**To do**
When you transcribe the listing, keep each line exact and drop the pictures.

◆ ◆ ◆ ◆ ◆

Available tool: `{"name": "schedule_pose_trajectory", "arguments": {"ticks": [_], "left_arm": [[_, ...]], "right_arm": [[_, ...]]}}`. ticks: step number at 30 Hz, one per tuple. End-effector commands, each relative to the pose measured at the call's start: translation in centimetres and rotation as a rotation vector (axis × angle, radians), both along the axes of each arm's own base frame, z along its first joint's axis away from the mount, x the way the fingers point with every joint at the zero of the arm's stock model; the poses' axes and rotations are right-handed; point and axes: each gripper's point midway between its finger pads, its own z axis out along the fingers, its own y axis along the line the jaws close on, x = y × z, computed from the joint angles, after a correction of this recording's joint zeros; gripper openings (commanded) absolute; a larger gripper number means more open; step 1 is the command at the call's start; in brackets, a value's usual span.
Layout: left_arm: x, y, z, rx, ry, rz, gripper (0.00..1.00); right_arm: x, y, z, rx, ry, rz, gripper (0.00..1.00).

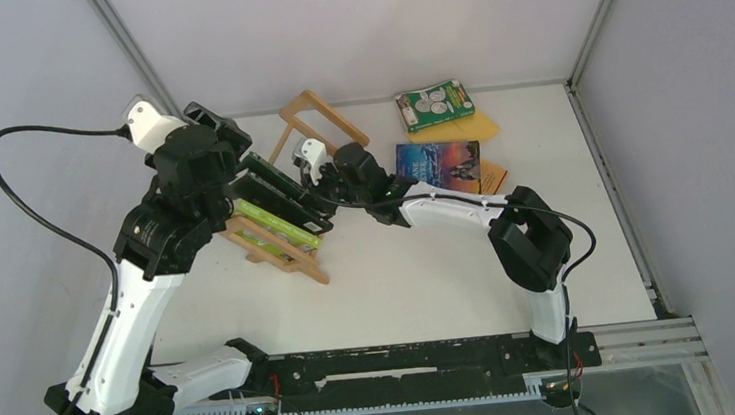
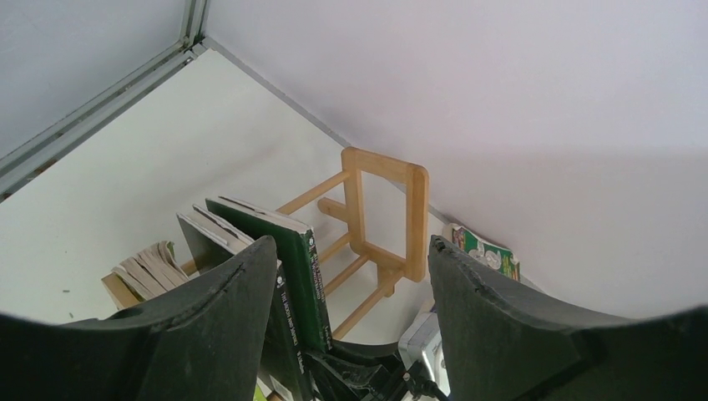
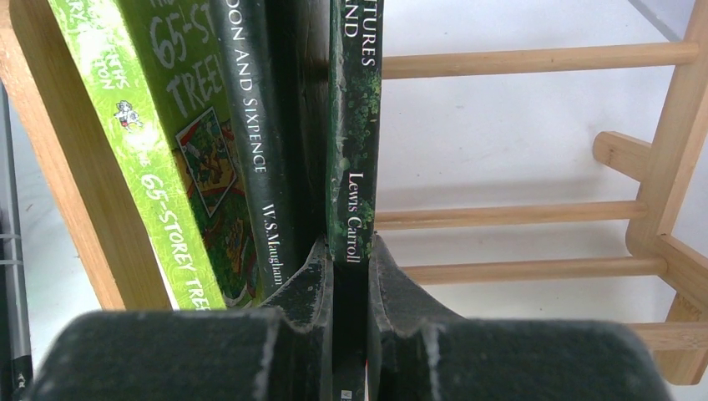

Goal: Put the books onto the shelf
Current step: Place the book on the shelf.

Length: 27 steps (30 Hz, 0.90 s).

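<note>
Your R gripper [image 3: 350, 255] pinched on dark-green book [image 3: 354, 125] spine, upright in shelf [image 3: 534, 58] beside black book [image 3: 250, 125] & lime-green book [image 3: 150, 150], your L gripper [image 2: 351, 246] spread wide above them, holding nothing, blue book [image 1: 437, 164], circles book [image 1: 435, 104], yellow-orange book [image 1: 472, 128] flat on table [image 1: 400, 275] well right of shelf

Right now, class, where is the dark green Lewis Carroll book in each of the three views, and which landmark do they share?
Top external: left of centre, Lewis Carroll book standing in the shelf.
Left wrist: low, left of centre.
Right wrist: centre, spine pinched by the right hand.
Shared landmark: the shelf's bare end frame.
</note>
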Motion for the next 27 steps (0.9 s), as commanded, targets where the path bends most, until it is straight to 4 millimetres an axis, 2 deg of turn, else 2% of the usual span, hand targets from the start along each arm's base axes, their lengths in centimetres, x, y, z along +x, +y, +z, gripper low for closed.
{"name": "schedule_pose_trajectory", "arguments": {"ticks": [1,2,4,11,16,27], "left_arm": [[0.2,-0.3,0.0,-0.006,-0.016,-0.010,0.71],[0.2,-0.4,0.0,-0.006,-0.016,-0.011,0.71],[0.2,-0.4,-0.1,-0.007,-0.015,-0.011,0.71],[0.3,-0.7,0.0,-0.020,-0.019,-0.019,0.71],[0.3,-0.6,0.2,-0.025,-0.025,-0.019,0.71],[0.5,-0.7,0.7,-0.020,-0.030,-0.017,0.71]], "right_arm": [[-1.2,1.7,4.2,0.116,-0.070,0.052,0.11],[-1.3,1.7,4.3,0.115,-0.069,0.051,0.17],[-1.4,1.5,4.2,0.111,-0.069,0.049,0.24],[-1.5,0.7,4.4,0.098,-0.066,0.030,0.35],[-1.6,0.2,4.5,0.091,-0.063,0.019,0.37],[-1.8,-0.6,7.1,0.110,-0.104,0.006,0.38]]}}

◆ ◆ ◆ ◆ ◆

**Result of the exercise**
Available tool: `{"name": "schedule_pose_trajectory", "arguments": {"ticks": [_], "left_arm": [[_, ...]], "right_arm": [[_, ...]]}}`. ticks: step number at 30 Hz, one per tuple. End-effector commands, each relative to the pose measured at the call's start: translation in centimetres and rotation as a rotation vector (axis × angle, radians), both along the axes of each arm's own base frame, z along its first joint's axis away from the mount, x the way the fingers point with every joint at the zero of the arm's stock model; the poses' axes and rotations are right-handed; point and axes: each gripper's point midway between its finger pads, its own z axis out along the fingers, its own y axis along the line the jaws close on, x = y × z, computed from the joint angles, after a correction of this recording's joint zeros; gripper openings (commanded) absolute; a larger gripper number means more open; step 1 is the command at the call's start; in brackets, a value's usual span.
Layout: left_arm: x, y, z, rx, ry, rz, gripper (0.00..1.00); right_arm: x, y, z, rx, ry, rz, gripper (0.00..1.00).


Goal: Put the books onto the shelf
Current step: Place the book on the shelf.

Length: 27 steps (30 Hz, 0.90 s).

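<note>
Your R gripper [image 3: 350, 255] pinched on dark-green book [image 3: 354, 125] spine, upright in shelf [image 3: 534, 58] beside black book [image 3: 250, 125] & lime-green book [image 3: 150, 150], your L gripper [image 2: 351, 246] spread wide above them, holding nothing, blue book [image 1: 437, 164], circles book [image 1: 435, 104], yellow-orange book [image 1: 472, 128] flat on table [image 1: 400, 275] well right of shelf

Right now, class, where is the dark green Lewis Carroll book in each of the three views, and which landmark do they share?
Top external: left of centre, Lewis Carroll book standing in the shelf.
Left wrist: low, left of centre.
Right wrist: centre, spine pinched by the right hand.
Shared landmark: the shelf's bare end frame.
</note>
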Motion for the next 27 steps (0.9 s), as commanded, targets where the path bends most, until it is straight to 4 millimetres an axis, 2 deg of turn, else 2% of the usual span, hand targets from the start along each arm's base axes, their lengths in centimetres, x, y, z along +x, +y, +z, gripper low for closed.
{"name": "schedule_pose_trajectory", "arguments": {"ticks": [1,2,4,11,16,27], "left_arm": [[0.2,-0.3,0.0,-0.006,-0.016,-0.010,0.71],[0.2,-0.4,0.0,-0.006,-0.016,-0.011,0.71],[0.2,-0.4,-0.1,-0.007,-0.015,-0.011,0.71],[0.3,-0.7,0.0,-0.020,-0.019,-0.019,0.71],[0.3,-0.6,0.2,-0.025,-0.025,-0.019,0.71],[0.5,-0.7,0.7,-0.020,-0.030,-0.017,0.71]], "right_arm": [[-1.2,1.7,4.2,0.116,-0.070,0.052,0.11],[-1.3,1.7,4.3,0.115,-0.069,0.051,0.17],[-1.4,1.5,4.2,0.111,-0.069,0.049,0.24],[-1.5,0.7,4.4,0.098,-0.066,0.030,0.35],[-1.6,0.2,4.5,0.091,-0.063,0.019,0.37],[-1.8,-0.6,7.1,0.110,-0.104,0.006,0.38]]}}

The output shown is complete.